§ Task brief: Print the lines of the listing below verbatim from its first line through the line bearing "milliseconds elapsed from". Any pictures are to be omitted.
· · · ·
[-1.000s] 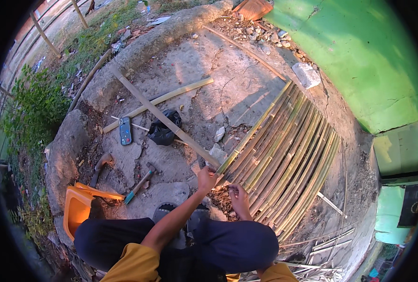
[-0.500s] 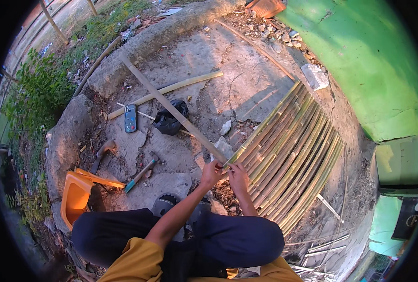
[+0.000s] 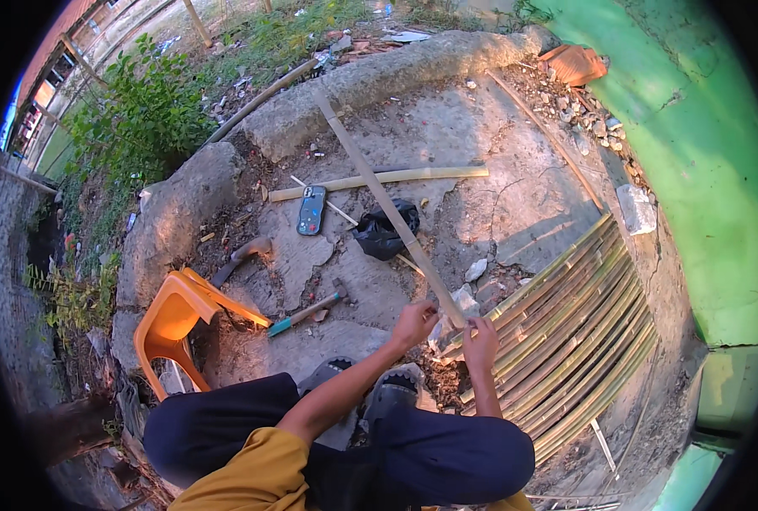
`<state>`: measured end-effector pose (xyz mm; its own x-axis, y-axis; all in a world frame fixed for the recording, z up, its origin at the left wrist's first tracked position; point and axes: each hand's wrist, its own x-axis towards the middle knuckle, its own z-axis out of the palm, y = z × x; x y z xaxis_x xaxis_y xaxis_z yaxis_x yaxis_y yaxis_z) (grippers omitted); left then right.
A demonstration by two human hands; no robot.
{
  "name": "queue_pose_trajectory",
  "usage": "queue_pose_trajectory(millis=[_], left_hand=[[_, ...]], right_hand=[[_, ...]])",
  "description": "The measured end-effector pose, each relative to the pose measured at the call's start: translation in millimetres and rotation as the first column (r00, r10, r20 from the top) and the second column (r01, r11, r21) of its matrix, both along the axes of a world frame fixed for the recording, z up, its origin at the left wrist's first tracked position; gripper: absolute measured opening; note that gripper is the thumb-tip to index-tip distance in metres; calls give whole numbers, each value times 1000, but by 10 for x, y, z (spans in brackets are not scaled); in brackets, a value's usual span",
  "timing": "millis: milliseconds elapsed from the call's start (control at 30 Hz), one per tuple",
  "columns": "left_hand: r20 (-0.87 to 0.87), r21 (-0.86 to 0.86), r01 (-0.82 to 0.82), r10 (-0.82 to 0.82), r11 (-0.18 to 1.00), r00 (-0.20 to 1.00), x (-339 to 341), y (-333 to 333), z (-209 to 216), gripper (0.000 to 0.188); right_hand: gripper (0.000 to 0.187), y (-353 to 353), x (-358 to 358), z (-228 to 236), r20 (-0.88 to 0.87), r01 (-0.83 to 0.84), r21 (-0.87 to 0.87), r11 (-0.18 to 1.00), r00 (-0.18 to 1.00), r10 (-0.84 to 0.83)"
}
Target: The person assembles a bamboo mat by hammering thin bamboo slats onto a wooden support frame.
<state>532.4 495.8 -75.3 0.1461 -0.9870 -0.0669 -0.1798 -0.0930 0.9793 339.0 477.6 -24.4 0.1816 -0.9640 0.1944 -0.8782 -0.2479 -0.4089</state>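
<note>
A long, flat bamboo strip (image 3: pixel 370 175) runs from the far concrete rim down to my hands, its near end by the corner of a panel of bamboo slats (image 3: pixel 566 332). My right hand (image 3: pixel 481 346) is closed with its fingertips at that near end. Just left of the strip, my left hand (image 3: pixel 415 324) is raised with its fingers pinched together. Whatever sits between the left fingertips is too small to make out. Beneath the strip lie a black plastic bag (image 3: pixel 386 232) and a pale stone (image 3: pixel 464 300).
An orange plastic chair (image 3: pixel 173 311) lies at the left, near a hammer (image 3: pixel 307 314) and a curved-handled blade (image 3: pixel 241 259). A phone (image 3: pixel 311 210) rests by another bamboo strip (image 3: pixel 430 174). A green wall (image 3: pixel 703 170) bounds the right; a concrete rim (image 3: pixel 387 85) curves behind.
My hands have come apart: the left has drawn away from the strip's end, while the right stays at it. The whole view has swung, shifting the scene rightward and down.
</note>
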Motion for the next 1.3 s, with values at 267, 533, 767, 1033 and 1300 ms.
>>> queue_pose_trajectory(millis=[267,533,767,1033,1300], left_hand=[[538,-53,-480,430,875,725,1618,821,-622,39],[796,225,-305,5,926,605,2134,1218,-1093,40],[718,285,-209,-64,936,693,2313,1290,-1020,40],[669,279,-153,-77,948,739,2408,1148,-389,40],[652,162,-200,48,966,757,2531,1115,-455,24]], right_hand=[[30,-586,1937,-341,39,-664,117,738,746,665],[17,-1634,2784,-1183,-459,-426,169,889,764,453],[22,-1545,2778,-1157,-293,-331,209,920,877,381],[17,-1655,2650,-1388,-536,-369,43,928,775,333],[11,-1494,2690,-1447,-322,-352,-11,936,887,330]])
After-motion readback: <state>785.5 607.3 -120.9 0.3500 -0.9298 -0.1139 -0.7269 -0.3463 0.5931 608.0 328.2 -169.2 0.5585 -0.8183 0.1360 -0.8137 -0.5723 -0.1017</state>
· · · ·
§ Your response:
[-1.000s] 
[-0.500s] 
[+0.000s] 
`<state>`: measured end-effector pose (xyz mm; its own x-axis, y-axis; all in a world frame fixed for the recording, z up, its origin at the left wrist's first tracked position; point and axes: each hand's wrist, its own x-axis towards the middle knuckle, its own z-axis out of the palm, y = z × x; x y z xaxis_x xaxis_y xaxis_z yaxis_x yaxis_y yaxis_z) (grippers omitted); left then right.
A demonstration by two human hands; no robot.
{
  "name": "queue_pose_trajectory",
  "usage": "queue_pose_trajectory(millis=[_], left_hand=[[_, ...]], right_hand=[[_, ...]])",
  "description": "The measured end-effector pose, each relative to the pose measured at the call's start: translation in millimetres and rotation as the first column (r00, r10, r20 from the top) and the second column (r01, r11, r21) of its matrix, both along the axes of a world frame fixed for the recording, z up, its origin at the left wrist's first tracked position; gripper: absolute measured opening; note that gripper is the thumb-tip to index-tip distance in metres; calls give whole numbers, each value times 1000, but by 10 for x, y, z (spans in brackets are not scaled); in brackets, a value's usual span",
  "timing": "millis: milliseconds elapsed from the call's start (control at 30 Hz), one per tuple",

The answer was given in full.